What the task requires ▸
Using the records that follow, reproduce exactly the lines starting at the line containing "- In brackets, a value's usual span" and ending at the line containing "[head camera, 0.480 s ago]". Include both end lines and no pictures.

Items listed in a dataset
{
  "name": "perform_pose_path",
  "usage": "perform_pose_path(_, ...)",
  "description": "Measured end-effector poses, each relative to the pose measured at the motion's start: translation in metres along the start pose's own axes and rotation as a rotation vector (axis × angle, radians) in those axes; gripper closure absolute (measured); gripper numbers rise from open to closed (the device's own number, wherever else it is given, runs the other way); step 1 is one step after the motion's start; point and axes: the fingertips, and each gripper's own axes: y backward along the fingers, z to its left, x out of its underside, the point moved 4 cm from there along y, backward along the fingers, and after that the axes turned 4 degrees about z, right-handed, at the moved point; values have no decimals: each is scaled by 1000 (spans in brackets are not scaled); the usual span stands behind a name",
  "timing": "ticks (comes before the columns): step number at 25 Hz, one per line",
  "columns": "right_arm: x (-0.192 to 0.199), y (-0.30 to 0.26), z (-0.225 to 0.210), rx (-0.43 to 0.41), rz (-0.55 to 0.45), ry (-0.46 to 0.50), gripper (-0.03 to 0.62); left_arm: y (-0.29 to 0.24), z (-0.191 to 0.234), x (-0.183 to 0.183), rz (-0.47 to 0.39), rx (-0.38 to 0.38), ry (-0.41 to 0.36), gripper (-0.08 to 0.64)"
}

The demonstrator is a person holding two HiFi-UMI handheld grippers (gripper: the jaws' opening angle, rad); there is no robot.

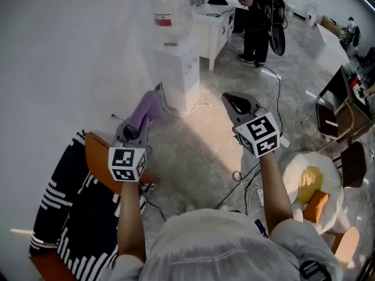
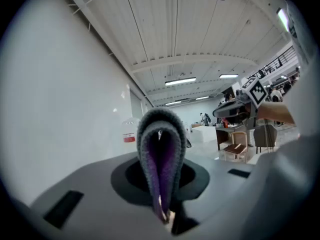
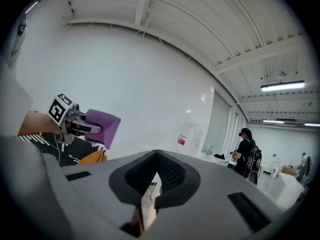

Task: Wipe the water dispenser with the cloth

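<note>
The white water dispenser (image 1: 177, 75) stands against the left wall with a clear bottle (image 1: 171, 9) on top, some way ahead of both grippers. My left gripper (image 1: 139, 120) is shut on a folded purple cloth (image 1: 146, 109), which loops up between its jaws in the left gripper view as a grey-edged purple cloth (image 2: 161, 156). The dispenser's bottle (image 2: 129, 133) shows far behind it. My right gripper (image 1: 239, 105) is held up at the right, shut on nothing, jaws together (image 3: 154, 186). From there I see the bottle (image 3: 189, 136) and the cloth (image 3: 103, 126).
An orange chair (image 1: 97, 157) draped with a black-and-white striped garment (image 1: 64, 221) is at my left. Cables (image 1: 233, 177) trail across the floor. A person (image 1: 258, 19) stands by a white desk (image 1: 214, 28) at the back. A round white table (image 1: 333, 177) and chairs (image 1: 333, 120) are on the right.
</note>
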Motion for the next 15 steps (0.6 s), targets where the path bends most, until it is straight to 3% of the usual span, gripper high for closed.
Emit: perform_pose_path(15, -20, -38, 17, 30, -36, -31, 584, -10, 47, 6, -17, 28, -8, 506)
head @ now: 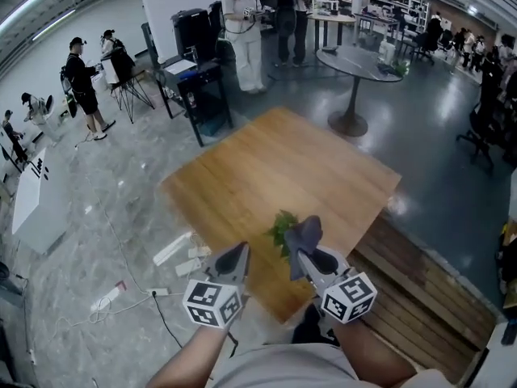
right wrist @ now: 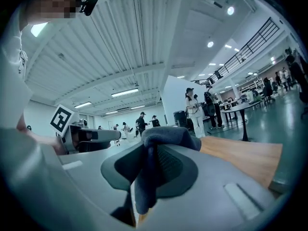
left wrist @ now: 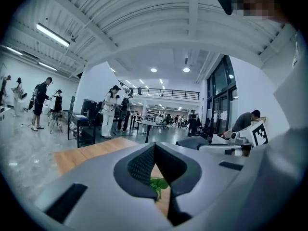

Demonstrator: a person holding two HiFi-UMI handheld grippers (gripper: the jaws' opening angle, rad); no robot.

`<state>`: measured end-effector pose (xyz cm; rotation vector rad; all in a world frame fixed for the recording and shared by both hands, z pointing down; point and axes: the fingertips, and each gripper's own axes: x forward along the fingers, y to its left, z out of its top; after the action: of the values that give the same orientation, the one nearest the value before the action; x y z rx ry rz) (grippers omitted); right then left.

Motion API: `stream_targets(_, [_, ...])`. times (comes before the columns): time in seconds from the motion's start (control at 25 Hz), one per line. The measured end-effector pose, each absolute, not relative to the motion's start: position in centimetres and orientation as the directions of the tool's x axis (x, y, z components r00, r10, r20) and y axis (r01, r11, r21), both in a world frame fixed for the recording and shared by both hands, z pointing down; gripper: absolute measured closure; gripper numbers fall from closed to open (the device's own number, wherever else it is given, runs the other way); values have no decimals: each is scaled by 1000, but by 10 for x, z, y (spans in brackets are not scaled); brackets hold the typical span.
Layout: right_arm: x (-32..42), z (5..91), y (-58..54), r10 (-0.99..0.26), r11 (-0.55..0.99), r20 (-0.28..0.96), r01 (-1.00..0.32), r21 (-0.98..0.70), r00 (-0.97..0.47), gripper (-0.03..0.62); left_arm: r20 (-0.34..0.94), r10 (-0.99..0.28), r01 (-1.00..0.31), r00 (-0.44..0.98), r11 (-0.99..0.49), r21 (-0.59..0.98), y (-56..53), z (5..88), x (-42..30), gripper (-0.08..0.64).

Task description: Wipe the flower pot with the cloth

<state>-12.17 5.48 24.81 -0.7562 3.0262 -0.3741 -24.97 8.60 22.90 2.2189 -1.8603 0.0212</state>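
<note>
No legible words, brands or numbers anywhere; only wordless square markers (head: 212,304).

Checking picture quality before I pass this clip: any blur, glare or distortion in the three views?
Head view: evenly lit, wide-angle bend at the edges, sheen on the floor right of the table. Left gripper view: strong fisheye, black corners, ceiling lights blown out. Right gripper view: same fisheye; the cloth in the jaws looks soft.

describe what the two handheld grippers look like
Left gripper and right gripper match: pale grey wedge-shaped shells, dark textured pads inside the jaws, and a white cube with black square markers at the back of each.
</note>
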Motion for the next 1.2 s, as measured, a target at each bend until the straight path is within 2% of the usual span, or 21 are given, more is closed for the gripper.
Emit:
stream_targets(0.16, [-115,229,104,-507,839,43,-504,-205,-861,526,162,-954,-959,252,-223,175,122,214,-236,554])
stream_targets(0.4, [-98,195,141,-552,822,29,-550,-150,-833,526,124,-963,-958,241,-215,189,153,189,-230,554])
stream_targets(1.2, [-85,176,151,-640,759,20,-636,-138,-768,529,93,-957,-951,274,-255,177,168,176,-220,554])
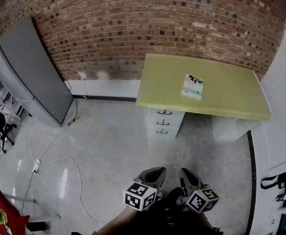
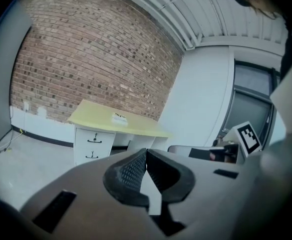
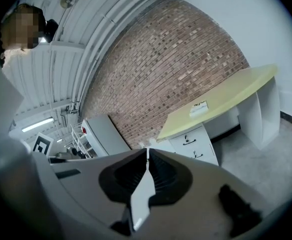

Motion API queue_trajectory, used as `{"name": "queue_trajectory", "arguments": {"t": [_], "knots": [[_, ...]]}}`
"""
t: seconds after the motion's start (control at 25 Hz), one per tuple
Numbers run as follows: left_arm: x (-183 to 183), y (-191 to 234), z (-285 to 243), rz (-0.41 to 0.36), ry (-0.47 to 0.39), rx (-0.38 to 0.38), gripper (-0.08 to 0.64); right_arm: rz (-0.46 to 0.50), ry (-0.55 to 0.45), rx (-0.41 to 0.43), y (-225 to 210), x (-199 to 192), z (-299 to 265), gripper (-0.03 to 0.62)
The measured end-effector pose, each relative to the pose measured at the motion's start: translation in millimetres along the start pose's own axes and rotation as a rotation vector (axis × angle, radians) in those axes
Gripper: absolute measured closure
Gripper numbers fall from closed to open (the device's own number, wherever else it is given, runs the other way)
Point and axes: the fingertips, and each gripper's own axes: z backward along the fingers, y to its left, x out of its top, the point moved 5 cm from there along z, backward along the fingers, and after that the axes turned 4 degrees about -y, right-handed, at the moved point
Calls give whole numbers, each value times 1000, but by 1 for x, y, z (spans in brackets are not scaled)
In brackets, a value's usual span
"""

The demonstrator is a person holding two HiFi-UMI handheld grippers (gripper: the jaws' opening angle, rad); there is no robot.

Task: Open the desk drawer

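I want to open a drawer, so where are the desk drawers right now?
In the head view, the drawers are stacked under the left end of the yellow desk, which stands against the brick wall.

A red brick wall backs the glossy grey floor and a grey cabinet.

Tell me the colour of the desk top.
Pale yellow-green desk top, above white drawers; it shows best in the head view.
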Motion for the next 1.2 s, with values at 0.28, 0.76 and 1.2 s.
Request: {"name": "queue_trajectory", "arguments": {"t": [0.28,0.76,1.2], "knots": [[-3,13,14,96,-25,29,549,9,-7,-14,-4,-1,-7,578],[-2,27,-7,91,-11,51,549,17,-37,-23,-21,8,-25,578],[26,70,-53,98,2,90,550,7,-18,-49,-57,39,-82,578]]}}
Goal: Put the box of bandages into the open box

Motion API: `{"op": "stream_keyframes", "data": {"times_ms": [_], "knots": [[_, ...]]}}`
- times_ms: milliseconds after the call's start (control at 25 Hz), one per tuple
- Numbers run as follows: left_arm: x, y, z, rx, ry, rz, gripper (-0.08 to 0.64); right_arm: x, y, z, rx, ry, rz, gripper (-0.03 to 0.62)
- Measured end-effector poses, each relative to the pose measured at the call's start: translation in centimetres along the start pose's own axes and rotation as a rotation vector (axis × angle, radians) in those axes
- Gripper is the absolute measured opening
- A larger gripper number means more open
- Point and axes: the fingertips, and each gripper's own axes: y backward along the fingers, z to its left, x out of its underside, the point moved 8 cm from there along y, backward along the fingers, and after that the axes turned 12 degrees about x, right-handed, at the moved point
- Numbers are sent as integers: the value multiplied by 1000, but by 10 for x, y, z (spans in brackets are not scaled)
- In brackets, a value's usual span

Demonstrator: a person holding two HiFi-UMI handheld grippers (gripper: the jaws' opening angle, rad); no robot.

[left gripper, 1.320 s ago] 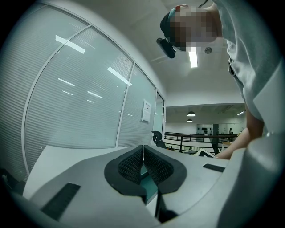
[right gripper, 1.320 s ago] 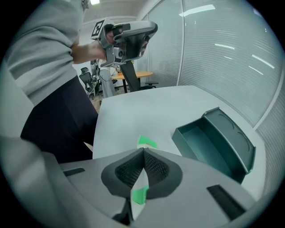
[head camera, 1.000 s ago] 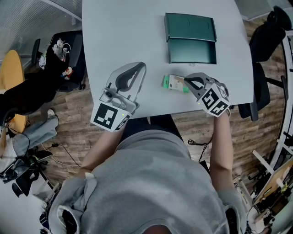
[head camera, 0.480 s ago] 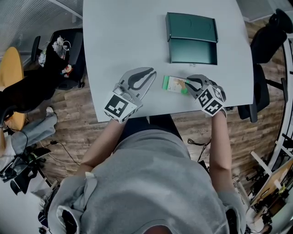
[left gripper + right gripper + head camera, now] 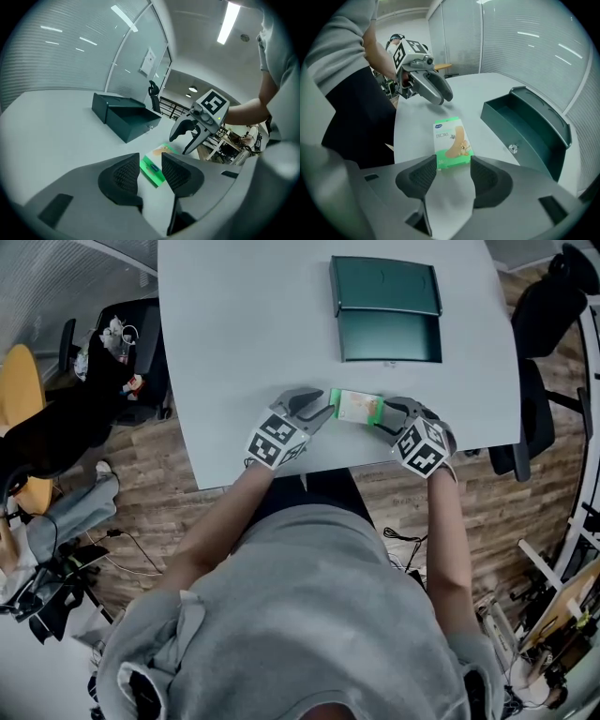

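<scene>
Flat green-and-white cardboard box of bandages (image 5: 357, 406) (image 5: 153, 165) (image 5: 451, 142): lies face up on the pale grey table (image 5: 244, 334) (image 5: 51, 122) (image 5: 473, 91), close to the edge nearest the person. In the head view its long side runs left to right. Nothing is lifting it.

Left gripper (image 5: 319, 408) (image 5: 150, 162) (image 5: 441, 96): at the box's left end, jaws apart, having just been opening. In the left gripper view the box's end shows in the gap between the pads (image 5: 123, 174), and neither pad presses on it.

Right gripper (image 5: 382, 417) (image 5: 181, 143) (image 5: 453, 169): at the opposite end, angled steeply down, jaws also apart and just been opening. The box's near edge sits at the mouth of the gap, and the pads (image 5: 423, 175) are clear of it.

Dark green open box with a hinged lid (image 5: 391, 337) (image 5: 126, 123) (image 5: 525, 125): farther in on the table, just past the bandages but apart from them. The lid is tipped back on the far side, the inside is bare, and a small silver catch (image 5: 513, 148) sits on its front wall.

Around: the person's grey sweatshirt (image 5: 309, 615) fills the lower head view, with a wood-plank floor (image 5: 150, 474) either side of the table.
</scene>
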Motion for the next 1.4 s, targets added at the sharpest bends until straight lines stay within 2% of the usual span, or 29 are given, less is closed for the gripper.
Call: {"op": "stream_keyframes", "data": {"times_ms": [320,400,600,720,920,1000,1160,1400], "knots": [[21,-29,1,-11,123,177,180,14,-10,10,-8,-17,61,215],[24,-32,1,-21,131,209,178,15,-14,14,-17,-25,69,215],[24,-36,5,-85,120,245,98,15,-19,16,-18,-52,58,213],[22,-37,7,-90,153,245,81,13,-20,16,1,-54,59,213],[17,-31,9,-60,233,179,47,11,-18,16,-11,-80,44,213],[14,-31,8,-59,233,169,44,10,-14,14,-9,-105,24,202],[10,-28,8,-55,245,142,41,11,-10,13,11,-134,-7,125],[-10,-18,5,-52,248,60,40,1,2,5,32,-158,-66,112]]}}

Solution for this task ▸
- In brackets, a value's usual span

Demonstrator: a person holding two HiFi-UMI handheld grippers (gripper: the jaws' opening angle, rad); no robot.

[left gripper, 1.320 s ago] 
[right gripper, 1.320 s ago] 
[head camera, 1.000 s ago] 
[head camera, 0.480 s ago] 

The output is finished.